PROBLEM REQUIREMENTS:
Below this line is a set of entries; quote exactly the lines from the line that contains "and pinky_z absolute" to the line that contains "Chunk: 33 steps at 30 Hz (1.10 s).", both lines included.

________

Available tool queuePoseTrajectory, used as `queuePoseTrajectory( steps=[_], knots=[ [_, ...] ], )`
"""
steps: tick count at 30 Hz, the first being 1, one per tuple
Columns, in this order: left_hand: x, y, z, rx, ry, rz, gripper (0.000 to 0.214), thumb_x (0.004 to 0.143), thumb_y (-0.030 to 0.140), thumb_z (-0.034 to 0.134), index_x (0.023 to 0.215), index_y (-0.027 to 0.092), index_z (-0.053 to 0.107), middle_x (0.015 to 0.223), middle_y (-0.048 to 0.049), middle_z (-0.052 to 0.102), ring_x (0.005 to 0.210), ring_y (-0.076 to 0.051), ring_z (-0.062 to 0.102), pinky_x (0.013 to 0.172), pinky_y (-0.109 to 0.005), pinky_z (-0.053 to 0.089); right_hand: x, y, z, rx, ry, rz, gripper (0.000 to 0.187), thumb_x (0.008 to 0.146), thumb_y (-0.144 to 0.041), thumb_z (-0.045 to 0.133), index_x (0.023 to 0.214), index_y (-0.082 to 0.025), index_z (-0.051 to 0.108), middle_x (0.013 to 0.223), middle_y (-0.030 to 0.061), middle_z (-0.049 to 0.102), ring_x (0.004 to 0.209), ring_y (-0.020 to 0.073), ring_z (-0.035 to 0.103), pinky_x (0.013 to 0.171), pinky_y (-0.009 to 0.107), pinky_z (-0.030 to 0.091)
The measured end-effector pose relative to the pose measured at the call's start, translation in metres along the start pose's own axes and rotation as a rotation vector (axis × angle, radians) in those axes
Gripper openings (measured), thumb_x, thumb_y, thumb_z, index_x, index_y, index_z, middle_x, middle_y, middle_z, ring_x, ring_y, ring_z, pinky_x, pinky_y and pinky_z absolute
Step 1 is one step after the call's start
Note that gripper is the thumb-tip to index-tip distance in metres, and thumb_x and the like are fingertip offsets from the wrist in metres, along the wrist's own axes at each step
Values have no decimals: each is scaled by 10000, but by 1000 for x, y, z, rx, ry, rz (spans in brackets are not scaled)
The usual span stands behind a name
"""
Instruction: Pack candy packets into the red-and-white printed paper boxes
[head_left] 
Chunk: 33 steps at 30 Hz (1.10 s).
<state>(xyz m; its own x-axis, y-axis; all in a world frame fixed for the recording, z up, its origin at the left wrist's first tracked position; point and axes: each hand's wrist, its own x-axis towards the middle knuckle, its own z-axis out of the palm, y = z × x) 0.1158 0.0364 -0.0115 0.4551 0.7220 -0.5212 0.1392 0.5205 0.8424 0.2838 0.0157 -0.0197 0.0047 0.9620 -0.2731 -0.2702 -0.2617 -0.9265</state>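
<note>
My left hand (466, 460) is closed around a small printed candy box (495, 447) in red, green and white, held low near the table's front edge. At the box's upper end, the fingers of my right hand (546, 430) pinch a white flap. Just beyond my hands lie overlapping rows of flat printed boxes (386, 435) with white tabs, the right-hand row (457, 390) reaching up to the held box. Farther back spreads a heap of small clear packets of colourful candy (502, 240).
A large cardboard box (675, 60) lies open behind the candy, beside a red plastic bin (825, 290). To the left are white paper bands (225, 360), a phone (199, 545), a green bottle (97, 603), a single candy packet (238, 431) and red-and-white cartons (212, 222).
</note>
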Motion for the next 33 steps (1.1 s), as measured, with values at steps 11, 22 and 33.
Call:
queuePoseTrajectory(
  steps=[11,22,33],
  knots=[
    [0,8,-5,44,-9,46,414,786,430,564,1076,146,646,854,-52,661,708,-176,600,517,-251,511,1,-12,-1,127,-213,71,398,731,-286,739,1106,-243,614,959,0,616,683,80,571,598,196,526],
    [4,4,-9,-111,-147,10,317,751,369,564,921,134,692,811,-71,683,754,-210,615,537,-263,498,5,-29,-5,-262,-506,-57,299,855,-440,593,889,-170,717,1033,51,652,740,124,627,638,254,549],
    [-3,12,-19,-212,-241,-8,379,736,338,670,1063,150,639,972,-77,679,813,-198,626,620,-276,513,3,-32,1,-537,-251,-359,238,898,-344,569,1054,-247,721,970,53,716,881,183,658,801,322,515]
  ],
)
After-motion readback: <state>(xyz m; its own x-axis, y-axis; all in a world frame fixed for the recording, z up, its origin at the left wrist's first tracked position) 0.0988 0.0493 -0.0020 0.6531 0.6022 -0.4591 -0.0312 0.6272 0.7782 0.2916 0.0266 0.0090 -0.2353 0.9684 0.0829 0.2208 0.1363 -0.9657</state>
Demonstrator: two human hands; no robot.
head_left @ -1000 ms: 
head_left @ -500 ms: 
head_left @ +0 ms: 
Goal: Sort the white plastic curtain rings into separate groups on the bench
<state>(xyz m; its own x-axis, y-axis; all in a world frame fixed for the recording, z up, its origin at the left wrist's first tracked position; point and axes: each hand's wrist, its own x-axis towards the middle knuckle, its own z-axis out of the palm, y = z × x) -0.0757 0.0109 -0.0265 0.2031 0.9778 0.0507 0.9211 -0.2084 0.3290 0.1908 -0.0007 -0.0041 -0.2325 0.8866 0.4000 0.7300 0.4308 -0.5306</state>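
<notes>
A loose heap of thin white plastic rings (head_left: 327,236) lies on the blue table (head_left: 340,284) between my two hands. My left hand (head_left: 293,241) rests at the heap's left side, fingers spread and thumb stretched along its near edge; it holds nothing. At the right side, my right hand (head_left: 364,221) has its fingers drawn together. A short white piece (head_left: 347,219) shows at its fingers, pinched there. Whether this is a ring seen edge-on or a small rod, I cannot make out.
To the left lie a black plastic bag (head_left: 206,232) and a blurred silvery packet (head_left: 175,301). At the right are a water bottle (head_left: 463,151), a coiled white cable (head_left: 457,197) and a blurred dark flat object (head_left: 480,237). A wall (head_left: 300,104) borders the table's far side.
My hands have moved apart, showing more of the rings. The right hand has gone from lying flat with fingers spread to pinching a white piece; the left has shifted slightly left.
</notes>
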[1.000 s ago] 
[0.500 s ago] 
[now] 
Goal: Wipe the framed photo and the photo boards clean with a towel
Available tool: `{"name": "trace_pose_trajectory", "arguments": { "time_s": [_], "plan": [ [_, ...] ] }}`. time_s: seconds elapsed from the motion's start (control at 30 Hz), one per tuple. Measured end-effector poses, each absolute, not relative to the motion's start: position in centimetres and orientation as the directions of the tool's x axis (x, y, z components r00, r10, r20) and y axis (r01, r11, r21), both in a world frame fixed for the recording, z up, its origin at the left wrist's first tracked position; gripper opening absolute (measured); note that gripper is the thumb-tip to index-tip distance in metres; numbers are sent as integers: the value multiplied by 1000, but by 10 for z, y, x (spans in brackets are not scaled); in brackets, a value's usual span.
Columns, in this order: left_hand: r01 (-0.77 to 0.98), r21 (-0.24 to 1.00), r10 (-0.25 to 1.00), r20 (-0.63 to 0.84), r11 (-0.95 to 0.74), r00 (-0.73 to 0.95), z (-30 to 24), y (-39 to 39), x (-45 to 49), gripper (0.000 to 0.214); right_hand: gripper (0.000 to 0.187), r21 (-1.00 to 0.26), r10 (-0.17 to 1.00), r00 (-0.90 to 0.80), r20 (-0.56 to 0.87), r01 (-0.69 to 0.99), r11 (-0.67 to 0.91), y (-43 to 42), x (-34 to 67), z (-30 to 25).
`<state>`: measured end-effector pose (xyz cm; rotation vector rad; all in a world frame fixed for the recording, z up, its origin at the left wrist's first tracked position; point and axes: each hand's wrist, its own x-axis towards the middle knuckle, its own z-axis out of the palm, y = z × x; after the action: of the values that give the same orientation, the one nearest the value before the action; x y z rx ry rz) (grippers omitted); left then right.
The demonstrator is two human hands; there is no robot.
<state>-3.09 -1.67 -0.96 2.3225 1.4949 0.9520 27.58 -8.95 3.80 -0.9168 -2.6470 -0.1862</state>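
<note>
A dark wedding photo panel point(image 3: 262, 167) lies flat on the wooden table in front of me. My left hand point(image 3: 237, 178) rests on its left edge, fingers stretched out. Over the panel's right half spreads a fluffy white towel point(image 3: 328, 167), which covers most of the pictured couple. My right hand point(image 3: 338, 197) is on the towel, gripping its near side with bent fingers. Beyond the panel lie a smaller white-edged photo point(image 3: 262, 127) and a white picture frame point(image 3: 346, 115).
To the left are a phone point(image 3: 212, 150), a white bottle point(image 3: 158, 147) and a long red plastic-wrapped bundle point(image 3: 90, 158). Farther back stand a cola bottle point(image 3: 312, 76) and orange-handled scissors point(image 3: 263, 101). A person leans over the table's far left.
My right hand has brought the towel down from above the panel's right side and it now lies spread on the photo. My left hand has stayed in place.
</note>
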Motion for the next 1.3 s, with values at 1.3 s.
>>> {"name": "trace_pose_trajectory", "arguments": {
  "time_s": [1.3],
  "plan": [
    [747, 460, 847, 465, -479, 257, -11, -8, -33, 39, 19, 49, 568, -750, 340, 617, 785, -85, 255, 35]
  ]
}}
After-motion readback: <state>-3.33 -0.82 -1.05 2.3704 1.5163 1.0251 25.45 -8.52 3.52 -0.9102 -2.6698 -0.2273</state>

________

REPLY TO THE TASK:
Gripper openings (measured), thumb_x, thumb_y, thumb_z, index_x, index_y, index_z, middle_x, middle_y, middle_z, ring_x, ring_y, ring_z, pinky_x, pinky_y and pinky_z absolute
Step 1 is one step after the call's start
Note that gripper is the thumb-tip to index-tip distance in metres, and thumb_x and the like are fingertip offsets from the wrist in metres, along the wrist's own axes at each step
Values have no decimals: each is scaled by 10000, but by 1000 for x, y, z, rx, ry, rz (spans in brackets are not scaled)
The usual span stands behind a name
"""
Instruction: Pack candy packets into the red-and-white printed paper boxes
[head_left] 
Chunk: 33 steps at 30 Hz (1.10 s).

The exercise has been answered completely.